-- Data below --
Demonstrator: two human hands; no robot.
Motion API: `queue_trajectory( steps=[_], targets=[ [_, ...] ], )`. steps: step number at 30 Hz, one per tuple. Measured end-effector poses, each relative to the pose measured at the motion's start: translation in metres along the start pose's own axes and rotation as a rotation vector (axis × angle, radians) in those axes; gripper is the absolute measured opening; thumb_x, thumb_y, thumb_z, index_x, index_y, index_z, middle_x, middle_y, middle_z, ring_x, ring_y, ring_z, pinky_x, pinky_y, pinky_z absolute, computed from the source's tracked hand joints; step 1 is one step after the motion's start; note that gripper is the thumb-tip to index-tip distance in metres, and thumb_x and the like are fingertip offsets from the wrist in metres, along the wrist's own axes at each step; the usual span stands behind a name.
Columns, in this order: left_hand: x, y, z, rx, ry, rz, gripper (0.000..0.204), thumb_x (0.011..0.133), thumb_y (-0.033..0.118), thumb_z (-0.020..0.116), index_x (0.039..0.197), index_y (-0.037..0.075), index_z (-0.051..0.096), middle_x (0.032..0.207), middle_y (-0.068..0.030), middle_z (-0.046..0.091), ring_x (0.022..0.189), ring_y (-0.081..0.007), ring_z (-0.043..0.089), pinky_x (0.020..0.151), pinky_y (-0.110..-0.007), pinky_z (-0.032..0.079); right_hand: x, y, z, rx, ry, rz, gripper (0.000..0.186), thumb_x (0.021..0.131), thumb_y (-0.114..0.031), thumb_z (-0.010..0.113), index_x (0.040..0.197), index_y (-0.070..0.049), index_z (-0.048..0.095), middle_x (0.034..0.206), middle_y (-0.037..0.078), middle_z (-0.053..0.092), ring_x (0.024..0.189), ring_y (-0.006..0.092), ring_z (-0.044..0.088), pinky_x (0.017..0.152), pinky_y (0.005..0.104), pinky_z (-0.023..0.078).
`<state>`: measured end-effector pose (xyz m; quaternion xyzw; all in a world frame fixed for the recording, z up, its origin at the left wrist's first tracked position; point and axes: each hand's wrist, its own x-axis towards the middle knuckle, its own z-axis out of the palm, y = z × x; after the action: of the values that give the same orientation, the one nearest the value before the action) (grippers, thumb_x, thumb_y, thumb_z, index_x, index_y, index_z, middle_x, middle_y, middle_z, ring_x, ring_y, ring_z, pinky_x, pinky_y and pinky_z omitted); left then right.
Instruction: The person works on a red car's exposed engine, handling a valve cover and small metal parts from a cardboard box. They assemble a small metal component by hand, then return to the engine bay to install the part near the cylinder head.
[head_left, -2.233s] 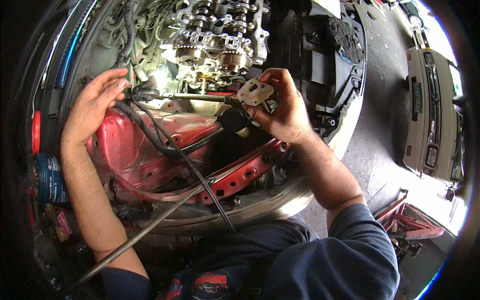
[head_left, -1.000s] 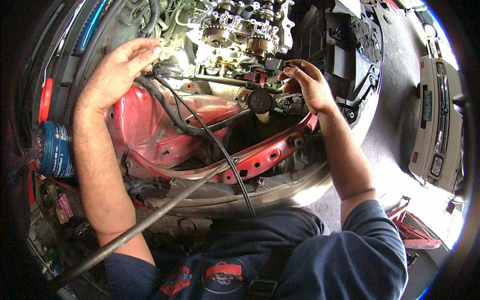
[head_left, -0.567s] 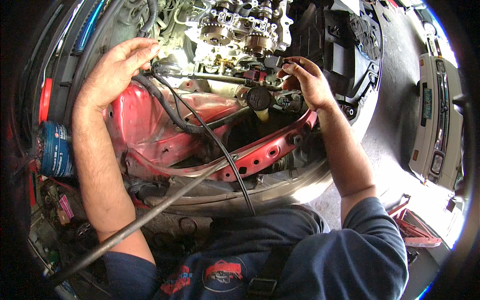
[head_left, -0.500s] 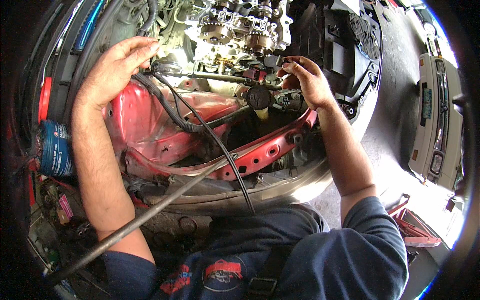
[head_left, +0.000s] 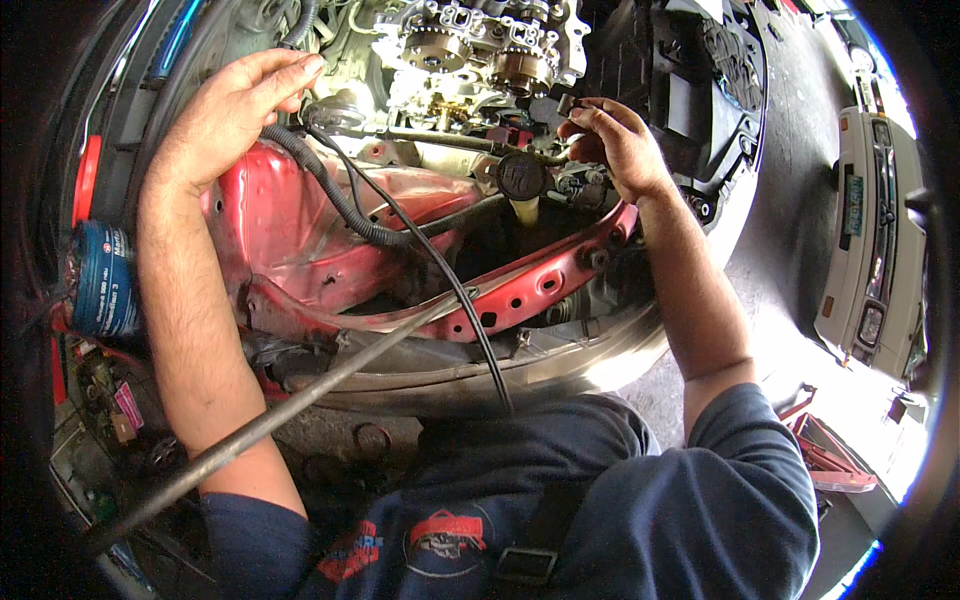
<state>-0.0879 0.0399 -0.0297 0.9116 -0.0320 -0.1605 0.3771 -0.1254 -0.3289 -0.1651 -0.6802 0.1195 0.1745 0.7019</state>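
Observation:
My left hand (head_left: 238, 108) is raised over the left side of the engine bay, with thumb and forefinger pinched together. Whatever they hold, if anything, cannot be made out. On the right, my right hand (head_left: 622, 148) is closed, its thumb and fingers around a small grey piece (head_left: 566, 104) that pokes out at the tips. Between and beyond my hands is the opened engine, with two toothed cam gears (head_left: 436, 48) (head_left: 524, 72) bare. A black round cap (head_left: 521, 177) on a pale filler neck stands nearer me, left of my right wrist.
A metal rod (head_left: 300, 405) slants from lower left up to the red body panel (head_left: 520, 297). A black cable (head_left: 430, 250) and ribbed hose (head_left: 330, 195) cross the bay. A blue-labelled container (head_left: 103, 280) stands left of my forearm. A white vehicle (head_left: 875, 235) is at the right.
The view has tilted a little, so the engine sits higher in the picture. My left hand has moved slightly farther away; my right hand keeps nearly the same place and grip.

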Motion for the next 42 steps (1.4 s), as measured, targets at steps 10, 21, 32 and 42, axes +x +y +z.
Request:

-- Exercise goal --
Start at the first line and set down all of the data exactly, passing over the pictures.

-- Response area --
Demonstrator: two human hands; no robot.
Motion API: `queue_trajectory( steps=[_], targets=[ [_, ...] ], )`. steps: step number at 30 Hz, one per tuple. Measured end-effector poses, each relative to the pose measured at the motion's start: translation in metres along the start pose's own axes and rotation as a rotation vector (axis × angle, radians) in those axes; gripper is the absolute measured opening; thumb_x, thumb_y, thumb_z, index_x, index_y, index_z, middle_x, middle_y, middle_z, ring_x, ring_y, ring_z, pinky_x, pinky_y, pinky_z absolute, computed from the source's tracked hand joints; step 1 is one step after the motion's start; note that gripper is the thumb-tip to index-tip distance in metres, and thumb_x and the like are fingertip offsets from the wrist in metres, along the wrist's own axes at each step; the usual span stands behind a name.
Columns, in this order: left_hand: x, y, z, rx, ry, rz, gripper (0.000..0.204), thumb_x (0.011..0.133), thumb_y (-0.033..0.118), thumb_z (-0.020..0.116), index_x (0.039..0.197), index_y (-0.037..0.075), index_z (-0.051..0.096), middle_x (0.032..0.207), middle_y (-0.068..0.030), middle_z (-0.046..0.091), ring_x (0.022..0.189), ring_y (-0.081..0.007), ring_z (-0.043..0.089), pinky_x (0.020..0.151), pinky_y (-0.110..-0.007), pinky_z (-0.032..0.079); right_hand: x, y, z, rx, ry, rz, gripper (0.000..0.186), thumb_x (0.021..0.131), thumb_y (-0.114..0.031), thumb_z (-0.010..0.113), index_x (0.040..0.197), index_y (-0.070..0.049), index_z (-0.048..0.095), middle_x (0.034..0.206), middle_y (-0.037..0.078), middle_z (-0.053..0.092), ring_x (0.024..0.189), ring_y (-0.006..0.092), ring_z (-0.044..0.088), pinky_x (0.017..0.152), pinky_y (0.005..0.104), pinky_z (-0.023..0.078).
`<state>`: measured end-effector pose (xyz m; quaternion xyzw; all in a world frame fixed for the recording, z up, its origin at the left wrist's first tracked position; point and axes: each hand's wrist, its own x-axis towards the middle knuckle, its own z-axis out of the palm, y = z × x; after the action: of the values that give the same orientation, the one nearest the value before the action) (grippers, thumb_x, thumb_y, thumb_z, index_x, index_y, index_z, middle_x, middle_y, middle_z, ring_x, ring_y, ring_z, pinky_x, pinky_y and pinky_z omitted); left then right.
Instruction: The person works on a red car's exposed engine, handling a valve cover and small metal parts from a cardboard box. They assemble a small metal component by hand, then return to the engine bay to install the part near the cylinder head.
[head_left, -2.233s] 
[head_left, -1.000s] 
[head_left, -0.567s] 
[head_left, -0.500s] 
[head_left, +0.000s] 
<state>-0.0879 0.0399 -0.0297 0.9116 -0.0320 -0.1605 0.3771 -0.1254 -0.3289 -0.1651 -0.6802 0.1195 0.1745 0.7019</state>
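Observation:
My left hand (head_left: 238, 108) is raised over the left side of the engine bay, with thumb and forefinger pinched together. Whatever they hold, if anything, cannot be made out. On the right, my right hand (head_left: 622, 148) is closed, its thumb and fingers around a small grey piece (head_left: 566, 104) that pokes out at the tips. Between and beyond my hands is the opened engine, with two toothed cam gears (head_left: 436, 48) (head_left: 524, 72) bare. A black round cap (head_left: 521, 177) on a pale filler neck stands nearer me, left of my right wrist.
A metal rod (head_left: 300, 405) slants from lower left up to the red body panel (head_left: 520, 297). A black cable (head_left: 430, 250) and ribbed hose (head_left: 330, 195) cross the bay. A blue-labelled container (head_left: 103, 280) stands left of my forearm. A white vehicle (head_left: 875, 235) is at the right.
The view has tilted a little, so the engine sits higher in the picture. My left hand has moved slightly farther away; my right hand keeps nearly the same place and grip.
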
Motion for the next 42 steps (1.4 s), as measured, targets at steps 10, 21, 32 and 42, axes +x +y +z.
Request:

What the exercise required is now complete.